## [Prompt]
Give again, word for word, every line below from the one that has "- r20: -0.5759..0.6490" through the one that has "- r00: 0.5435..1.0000", both included, and no others.

###

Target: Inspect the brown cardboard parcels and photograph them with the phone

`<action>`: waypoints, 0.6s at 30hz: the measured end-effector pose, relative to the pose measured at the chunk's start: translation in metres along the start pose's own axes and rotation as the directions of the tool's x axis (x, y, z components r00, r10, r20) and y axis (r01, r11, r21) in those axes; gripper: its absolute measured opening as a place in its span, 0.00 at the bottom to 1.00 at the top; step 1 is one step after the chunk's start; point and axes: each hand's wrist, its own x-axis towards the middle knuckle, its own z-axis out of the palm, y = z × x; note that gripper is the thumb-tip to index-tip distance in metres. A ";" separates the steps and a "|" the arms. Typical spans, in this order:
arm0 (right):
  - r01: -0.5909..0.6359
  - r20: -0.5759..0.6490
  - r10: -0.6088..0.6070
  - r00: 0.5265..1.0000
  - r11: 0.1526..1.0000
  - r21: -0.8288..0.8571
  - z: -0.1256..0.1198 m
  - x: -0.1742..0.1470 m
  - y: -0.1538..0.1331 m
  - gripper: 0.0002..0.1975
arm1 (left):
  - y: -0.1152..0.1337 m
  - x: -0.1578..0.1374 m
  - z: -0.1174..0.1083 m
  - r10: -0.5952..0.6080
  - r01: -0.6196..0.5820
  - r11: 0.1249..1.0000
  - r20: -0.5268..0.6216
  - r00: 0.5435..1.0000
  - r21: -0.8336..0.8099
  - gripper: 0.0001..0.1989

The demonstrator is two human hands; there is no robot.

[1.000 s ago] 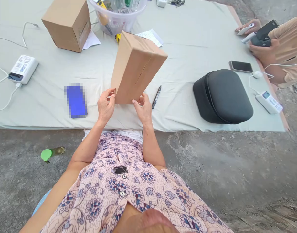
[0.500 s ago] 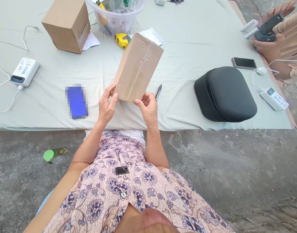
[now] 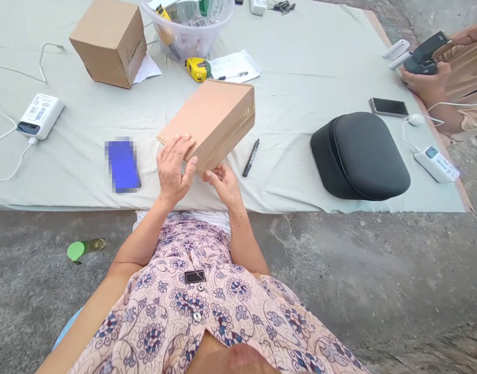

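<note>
A brown cardboard box is held tilted over the cloth-covered table, between my two hands. My left hand lies over its near left corner, fingers on the upper face and thumb at the near end. At the lower near corner my right hand grips with thumb and fingers; part of those fingers is hidden by the box. A black marker pen lies on the cloth just right of my right hand. To the left of my left hand rests a phone-shaped thing with a blurred blue face.
A second cardboard box, a plastic basket, a yellow tape measure and paper with a pen sit farther back. On the right are a black case, a phone and another person's hands holding a dark device.
The box has been turned and lowered in my hands, so a plain face is now up and the taped seam is at the side. The paper and pen behind it have come into view.
</note>
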 end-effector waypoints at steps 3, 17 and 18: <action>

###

## [Completed task]
  - r20: -0.5759..0.6490
  - r10: -0.6088..0.6070
  - r00: 0.5265..1.0000
  - r11: 0.1526..1.0000
  - r21: -0.8288..0.8571
  - z: -0.1256..0.1198 m
  - x: -0.1742..0.1470 m
  - y: -0.1538..0.1331 m
  - gripper: 0.0002..0.1975
arm1 (left):
  - y: -0.1152..0.1337 m
  - x: -0.1578..0.1374 m
  - z: -0.1174..0.1083 m
  - r10: -0.5952..0.6080
  - r01: -0.6196..0.5820
  - r11: 0.1249..1.0000
  - r20: -0.5268..0.6216
  - r00: 0.5435..1.0000

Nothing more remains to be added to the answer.